Oops. Sorry, Walmart
A fund manager applying the KLD Index rankings a decade ago would have had good reason to shift money out of Walmart stock and into a high-tech firm like Apple. Starting from a low score in 1991, Walmart declined further in subsequent years to become one of the “worst” corporations in America.

Applying the new measurement technique, however, Richter and his coauthors found just the opposite: Walmart had rapidly and steadily improved, overtaking Apple by the early 2000s and going on to become one of the most socially conscious firms. Of the large tech firms in the S&P 500, on the other hand, two-thirds rank lower under the new measure than the existing one.

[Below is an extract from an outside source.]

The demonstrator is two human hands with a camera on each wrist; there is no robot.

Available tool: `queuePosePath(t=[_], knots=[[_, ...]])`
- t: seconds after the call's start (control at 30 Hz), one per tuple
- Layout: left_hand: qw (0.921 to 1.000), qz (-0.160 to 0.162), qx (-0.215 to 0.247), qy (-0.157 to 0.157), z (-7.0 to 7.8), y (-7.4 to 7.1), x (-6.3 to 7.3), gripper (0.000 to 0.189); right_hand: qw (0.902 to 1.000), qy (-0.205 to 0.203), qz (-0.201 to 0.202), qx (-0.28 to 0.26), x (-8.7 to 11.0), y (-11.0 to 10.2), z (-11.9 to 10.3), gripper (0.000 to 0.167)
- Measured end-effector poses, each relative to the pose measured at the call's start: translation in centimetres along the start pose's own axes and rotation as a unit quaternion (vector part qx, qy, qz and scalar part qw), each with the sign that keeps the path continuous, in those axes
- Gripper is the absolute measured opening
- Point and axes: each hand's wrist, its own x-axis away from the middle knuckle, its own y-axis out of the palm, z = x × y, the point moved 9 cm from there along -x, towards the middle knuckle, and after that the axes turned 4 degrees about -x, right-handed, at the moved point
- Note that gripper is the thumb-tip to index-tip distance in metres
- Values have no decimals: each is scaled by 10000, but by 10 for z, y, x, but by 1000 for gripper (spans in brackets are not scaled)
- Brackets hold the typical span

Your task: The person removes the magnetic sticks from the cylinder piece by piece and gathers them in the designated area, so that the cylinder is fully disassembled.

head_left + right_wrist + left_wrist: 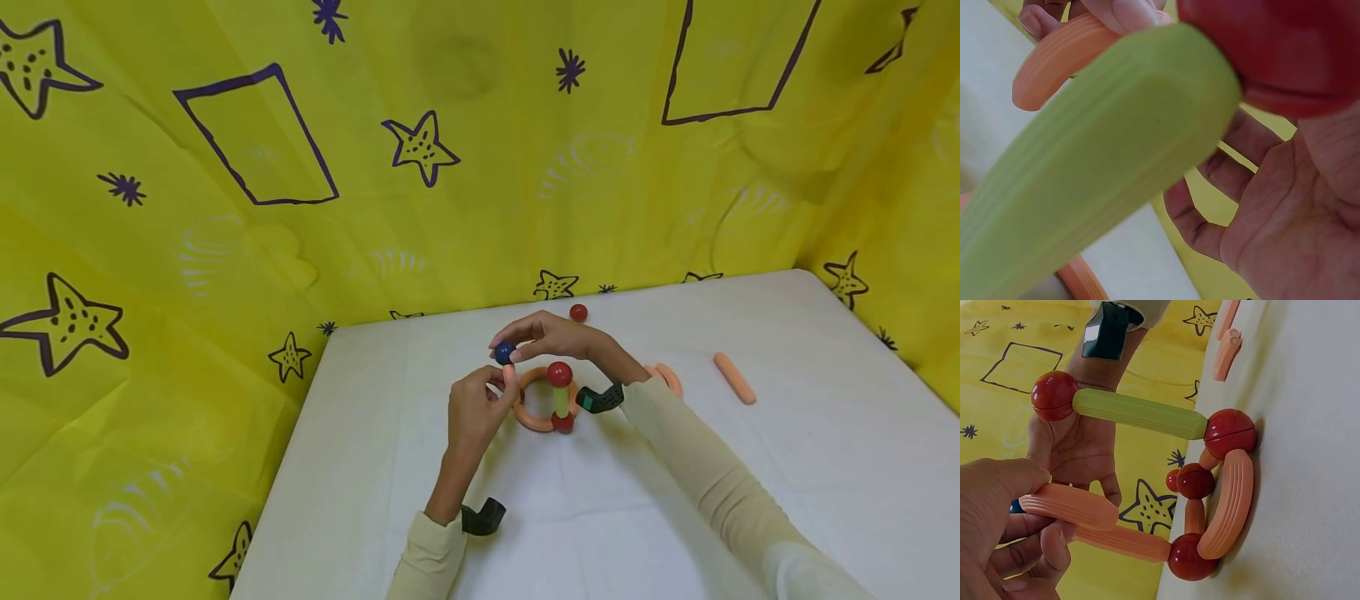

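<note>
Magnetic-style sticks and balls form a structure on the table. My left hand (476,404) pinches a curved orange stick (1069,505) beside the blue ball (505,352). The fingers of my right hand (558,335) hold that ball from above. In the left wrist view, a straight orange stick (1125,544) rises from a red ball (1192,556) of the base; its top is hidden behind my left fingers. A ring of curved orange sticks (534,427) forms the base. On it stands a yellow-green stick (561,402), with a red ball (559,374) on top.
A loose red ball (578,312) lies near the table's back edge. Curved orange sticks (669,379) lie by my right sleeve, and a straight orange stick (735,378) farther right. The upright yellow-green stick stands close under my right wrist. Yellow patterned cloth surrounds the white table (352,467).
</note>
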Motion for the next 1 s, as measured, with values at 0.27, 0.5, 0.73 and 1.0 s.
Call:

How could this happen? The KLD database itself offers a rich portrait of corporate behavior. The problem, Richter says, is in how the Index combines that information to come up with an overall rating. By simply adding up point totals for each question (+1 or 0 for “strengths,” –1 or 0 for “concerns”) like a quiz in a magazine, it implicitly assumes they’re all equally good proxies for the underlying social commitment we’re trying to measure.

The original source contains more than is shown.